BRIEF DESCRIPTION OF THE DRAWINGS
[0020] FIG. 1 depicts an example screenshot of a visualization
generated from a set of visualization data.
[0021] FIG. 2A depicts a process flow for a conventional manner of
focusing a visualization.
[0022] FIG. 2B depicts an example screenshot of a focused
visualization.
[0023] FIG. 3 depicts an example screenshot of a visualization
paired with an automatically generated narrative text that explains
and characterizes the visualization.
[0024] FIG. 4 depicts an example process flow for focusing
visualizations with the aid of narrative analytics.
[0025] FIG. 5 depicts an example system diagram for focusing
visualizations with the aid of narrative analytics.
[0026] FIG. 6 depicts an example screenshot where the visualization
and narrative of FIG. 3 are included with a focus filter button
that is selectable by a user to initiate the process of focusing
the visualization and/or narrative in a user-defined manner.
[0027] FIG. 7A depicts an example process flow for the logic used
to determine focus criteria candidates with respect to a
visualization.
[0028] FIG. 7B depicts an example set of visualization data.
[0029] FIG. 7C depicts an example mapping of visualization types to
generalized focus options.
[0030] FIG. 7D depicts an example set of generalized focus options
that are associated with a visualization type.
[0031] FIG. 7E depict examples of models for metric options from a
set of generalized focus options.
[0032] FIG. 8A depicts an example screenshot where the
visualization that includes a focus filter menu.
[0033] FIG. 8B depicts an example screenshot where the
visualization that includes a focus filter menu where the focus
filter menu includes a drop down menu of focus options.
[0034] FIG. 8C depicts an example focus criteria data
structure.
[0035] FIG. 9A depicts an example process flow for the logic used
to generate a focus configuration for use with a visualization.
[0036] FIG. 9B depicts an example focus configuration data
structure.
[0037] FIG. 10 depicts an example screenshot showing a
visualization that has been focused based on input received through
a focus filter menu.
[0038] FIGS. 11A-C how focused narratives can be generated as part
of the visualization focusing effort.
[0039] FIG. 12 depicts another example screenshot of a
visualization generated from a set of visualization data.
[0040] FIG. 13 depicts an example data ecosystem that shows
relationships that exist between visualization data and other data
stored in a system.
[0041] FIG. 14 depicts an example process flow for evaluating
potential drivers with respect to a measure shown by a
visualization.
[0042] FIG. 15A depicts an example menu for specifying a
relationship between a visualization measure and a driver candidate
to be evaluated.
[0043] FIG. 15B depicts an example screenshot of a visualization
generated from a set of visualization data that is paired with an
automatically generated narrative text that explains the results of
evaluating the potential driver relationship specified by FIG.
15A.
[0044] FIG. 16A depicts an example menu for specifying a multiple
relationships between a visualization measure and multiple driver
candidates to be evaluated.
[0045] FIG. 16B depicts an example screenshot of a visualization
generated from a set of visualization data that is paired with an
automatically generated narrative text that explains the results of
evaluating the potential driver relationships specified by FIG.
16A.
[0046] FIG. 17A depicts an example outside measures data
structure.
[0047] FIG. 17B depicts an example outside series data
structure.
[0048] FIGS. 18-23 depict examples of how analytics and be
selectively enabled and disabled in an interactive manner.
[0049] FIGS. 24-27 depict examples of how thresholds for analytics
can be interactively controlled.
[0050] FIGS. 28-31 depict examples of how predictive analytics can
be selectively enabled and disabled.
[0051] FIGS. 32-38 depict examples of how the formatting of
resultant narrative stories can be controlled.
DETAILED DESCRIPTION OF EXAMPLE EMBODIMENTS
[0052] FIG. 4 depicts an example process flow for focusing
visualizations with the aid of narrative analytics.
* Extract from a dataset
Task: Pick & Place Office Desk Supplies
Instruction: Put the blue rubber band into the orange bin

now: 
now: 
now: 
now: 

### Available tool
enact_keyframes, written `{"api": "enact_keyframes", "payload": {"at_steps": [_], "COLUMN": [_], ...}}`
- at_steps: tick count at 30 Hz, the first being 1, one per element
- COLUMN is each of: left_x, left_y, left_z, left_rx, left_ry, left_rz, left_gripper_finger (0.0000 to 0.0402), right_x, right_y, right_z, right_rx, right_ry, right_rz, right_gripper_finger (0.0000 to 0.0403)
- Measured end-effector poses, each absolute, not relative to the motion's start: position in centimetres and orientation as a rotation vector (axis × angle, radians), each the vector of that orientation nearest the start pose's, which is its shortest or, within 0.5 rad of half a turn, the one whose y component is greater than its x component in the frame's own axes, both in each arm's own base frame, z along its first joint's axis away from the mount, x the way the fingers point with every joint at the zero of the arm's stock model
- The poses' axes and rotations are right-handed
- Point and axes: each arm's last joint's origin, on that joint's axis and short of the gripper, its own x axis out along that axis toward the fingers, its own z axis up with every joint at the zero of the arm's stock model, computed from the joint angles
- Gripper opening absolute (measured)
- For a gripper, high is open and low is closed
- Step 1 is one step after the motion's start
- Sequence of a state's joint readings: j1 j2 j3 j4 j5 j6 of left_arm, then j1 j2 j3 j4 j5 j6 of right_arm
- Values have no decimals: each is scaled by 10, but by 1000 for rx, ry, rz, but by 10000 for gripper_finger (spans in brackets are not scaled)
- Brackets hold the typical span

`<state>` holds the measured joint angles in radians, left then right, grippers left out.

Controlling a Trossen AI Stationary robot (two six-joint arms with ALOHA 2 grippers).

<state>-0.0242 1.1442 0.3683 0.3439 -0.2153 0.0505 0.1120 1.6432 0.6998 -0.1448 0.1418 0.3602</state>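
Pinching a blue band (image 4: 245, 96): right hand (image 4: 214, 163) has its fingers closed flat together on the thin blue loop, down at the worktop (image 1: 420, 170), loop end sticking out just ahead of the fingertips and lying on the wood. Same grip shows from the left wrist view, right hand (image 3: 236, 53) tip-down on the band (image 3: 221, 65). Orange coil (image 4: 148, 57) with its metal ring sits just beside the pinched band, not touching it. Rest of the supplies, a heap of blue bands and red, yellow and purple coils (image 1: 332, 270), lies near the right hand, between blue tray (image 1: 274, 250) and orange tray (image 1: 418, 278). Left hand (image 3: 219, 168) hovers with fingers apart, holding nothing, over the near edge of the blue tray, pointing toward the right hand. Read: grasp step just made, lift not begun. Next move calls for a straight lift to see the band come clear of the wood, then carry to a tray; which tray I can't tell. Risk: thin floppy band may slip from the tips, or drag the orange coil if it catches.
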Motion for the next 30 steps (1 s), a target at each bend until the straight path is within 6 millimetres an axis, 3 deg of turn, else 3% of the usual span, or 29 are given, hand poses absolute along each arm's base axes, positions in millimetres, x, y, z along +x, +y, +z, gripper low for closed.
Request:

The process
flow of FIG. 4 can be executed by a processor in cooperation with
computer memory. For ease of illustration, FIG. 5 depicts an
example system for executing the process flow of FIG. 4. The system
of FIG. 5 includes a visualization platform 500 and narrative
analytics 510. The visualization platform provides the
visualization data 502 that serves as the source for a
visualization produced by the visualization platform. The narrative
analytics 510 can access this visualization data 502 through an
application programming interface (API) or other suitable data
access/sharing techniques. Examples of visualization platforms that
may be suitable for use with the system of FIG. 5 include the Qlik
visualization platform and the Tableau visualization platform. An
example of a narrative analytics platform 510 that is suitable for
use with the system of FIG. 5 is the Quill narrative generation
platform available from Narrative Science Inc. of Chicago, Ill.
Additional details regarding how narrative analytics platform 510
that can be designed and deployed are described in U.S. patent
application Ser. No. 14/521,264, entitled "Automatic Generation of
Narratives from Data Using Communication Goals and Narrative
Analytics, filed Oct. 22, 2014, U.S. patent application Ser. Nos.
14/211,444 and 14/570,834, and U.S. Pat. Nos. 8,355,903, 8,374,848,
8,630,844, 8,688,434, 8,775,161, 8,843,363, 8,886,520, 8,892,417,
9,576,009, 9,697,197, and 9,697,492, the entire disclosures of each
of which are incorporated herein by reference.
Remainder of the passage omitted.